Value derived from data is the core of the Master’s programme
Management of digital enterprises and digital leadership
The growing datafication trend harbours enormous potential for product and service innovations, disruptive business models and entirely new ways of designing and managing operations. During the programme, students will therefore analyse business models that become possible only when applying cutting-edge data technologies and analytical methods, and they will learn about the challenges and opportunities relating to data cleansing as seen from an organisation’s perspective. In addition, they will study the legal framework and ethical issues associated with large-scale data use.
Data-driven innovation and the data innovation ecosystem
The programme explores the innovation techniques and ecosystems that lead to innovative forms of data use. Students therefore work on class projects in which they organise innovation events (e.g. hackathons) together with partners from business and elsewhere.

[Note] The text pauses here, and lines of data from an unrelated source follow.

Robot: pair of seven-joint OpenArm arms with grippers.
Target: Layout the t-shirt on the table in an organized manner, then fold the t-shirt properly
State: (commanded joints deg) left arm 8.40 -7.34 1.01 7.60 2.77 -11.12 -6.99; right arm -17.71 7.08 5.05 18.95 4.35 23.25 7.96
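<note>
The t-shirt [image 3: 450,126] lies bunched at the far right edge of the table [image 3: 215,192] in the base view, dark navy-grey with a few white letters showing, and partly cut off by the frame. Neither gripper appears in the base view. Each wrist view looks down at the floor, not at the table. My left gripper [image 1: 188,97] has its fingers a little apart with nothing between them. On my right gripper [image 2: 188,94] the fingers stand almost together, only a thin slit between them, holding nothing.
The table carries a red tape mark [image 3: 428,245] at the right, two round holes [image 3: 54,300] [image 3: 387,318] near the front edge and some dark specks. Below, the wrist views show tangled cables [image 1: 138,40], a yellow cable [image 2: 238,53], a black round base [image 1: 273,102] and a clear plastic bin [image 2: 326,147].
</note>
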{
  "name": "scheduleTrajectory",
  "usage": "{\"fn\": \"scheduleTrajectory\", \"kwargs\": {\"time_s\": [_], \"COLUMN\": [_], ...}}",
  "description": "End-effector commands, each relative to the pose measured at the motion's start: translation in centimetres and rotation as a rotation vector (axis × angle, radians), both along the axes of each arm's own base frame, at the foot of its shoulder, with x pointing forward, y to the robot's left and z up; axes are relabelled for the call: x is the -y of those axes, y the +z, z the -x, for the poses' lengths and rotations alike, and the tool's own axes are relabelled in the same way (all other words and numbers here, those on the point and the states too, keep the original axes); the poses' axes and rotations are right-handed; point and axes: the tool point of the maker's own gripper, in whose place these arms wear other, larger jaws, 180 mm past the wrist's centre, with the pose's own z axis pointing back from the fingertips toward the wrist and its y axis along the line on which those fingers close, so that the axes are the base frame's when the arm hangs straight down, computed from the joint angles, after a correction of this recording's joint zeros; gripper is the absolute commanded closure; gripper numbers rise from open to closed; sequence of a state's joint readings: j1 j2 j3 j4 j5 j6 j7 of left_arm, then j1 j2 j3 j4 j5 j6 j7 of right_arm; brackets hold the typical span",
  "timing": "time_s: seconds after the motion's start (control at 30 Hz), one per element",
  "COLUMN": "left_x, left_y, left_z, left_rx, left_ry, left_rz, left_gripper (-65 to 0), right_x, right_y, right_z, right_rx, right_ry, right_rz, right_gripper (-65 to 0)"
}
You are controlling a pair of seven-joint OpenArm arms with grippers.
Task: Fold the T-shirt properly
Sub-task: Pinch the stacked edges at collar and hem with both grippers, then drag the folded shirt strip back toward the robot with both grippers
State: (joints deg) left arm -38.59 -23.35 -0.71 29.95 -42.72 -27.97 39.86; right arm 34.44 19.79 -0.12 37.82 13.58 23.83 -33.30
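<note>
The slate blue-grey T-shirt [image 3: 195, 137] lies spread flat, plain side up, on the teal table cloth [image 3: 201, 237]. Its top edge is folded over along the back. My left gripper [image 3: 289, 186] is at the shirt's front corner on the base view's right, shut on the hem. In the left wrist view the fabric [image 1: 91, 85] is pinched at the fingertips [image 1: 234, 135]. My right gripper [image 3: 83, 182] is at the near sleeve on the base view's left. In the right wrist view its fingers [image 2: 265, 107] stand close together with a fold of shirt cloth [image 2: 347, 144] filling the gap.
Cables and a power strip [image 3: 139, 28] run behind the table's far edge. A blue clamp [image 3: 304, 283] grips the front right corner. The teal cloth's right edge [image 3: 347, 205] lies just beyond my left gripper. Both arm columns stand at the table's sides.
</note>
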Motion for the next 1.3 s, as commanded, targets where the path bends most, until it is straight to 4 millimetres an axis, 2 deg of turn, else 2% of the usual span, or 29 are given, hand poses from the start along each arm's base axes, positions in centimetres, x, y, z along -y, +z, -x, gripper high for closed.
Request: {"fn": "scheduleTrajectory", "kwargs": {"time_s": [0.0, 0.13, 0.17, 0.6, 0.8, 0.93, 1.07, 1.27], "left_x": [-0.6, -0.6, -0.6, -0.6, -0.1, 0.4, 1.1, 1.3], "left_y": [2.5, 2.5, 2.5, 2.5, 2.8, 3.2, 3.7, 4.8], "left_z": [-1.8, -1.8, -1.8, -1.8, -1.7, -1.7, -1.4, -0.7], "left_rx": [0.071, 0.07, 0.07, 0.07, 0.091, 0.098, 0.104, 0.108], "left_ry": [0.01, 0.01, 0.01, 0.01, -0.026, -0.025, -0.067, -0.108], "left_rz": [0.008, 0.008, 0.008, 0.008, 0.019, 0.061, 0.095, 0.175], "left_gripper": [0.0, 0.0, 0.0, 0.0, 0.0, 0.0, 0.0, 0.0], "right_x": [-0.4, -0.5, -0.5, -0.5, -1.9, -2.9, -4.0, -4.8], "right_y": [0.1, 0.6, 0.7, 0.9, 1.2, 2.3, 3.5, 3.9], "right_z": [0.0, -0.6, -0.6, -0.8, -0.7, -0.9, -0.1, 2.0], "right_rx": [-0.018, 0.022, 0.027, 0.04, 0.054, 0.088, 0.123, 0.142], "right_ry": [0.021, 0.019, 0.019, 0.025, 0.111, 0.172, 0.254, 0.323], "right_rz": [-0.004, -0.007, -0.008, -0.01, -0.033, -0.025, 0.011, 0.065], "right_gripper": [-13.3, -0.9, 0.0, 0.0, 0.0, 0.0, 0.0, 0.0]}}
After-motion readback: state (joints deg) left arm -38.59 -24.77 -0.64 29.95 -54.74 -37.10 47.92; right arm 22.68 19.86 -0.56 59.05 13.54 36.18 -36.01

Designing data products and services
The Master's programme also examines the human-centred and social dimensions of data technologies, and students therefore learn to design data products, processes and services as seen from the perspective of potential users. In addition, they will learn about preparing their findings and communicating them effectively by using suitable visualisation and narrative techniques.
Fundamental data engineering for data scientists
Students receive a thorough introduction to computer science concepts that are important for data scientists. They will learn how to access, integrate, organise and prepare data from a wide range of sources for analytical purposes and to use the Python programming language as their working instrument.
Data analytics and research methods for data scientists
Students learn to design and carry out statistically valid data experiments. This includes understanding the basics of data modelling, applying the latest methods of predictive analytics (including applied machine learning) and learning how to analyse special data types (trend, panel, event data, etc.) with the statistics software R.
Scale up! Working with really big data
The Master's programme addresses specific issues relating to storing, processing and analysing very large data volumes. Students learn how to work with big data and to make the technical and methodical adjustments necessary for extracting the information it contains.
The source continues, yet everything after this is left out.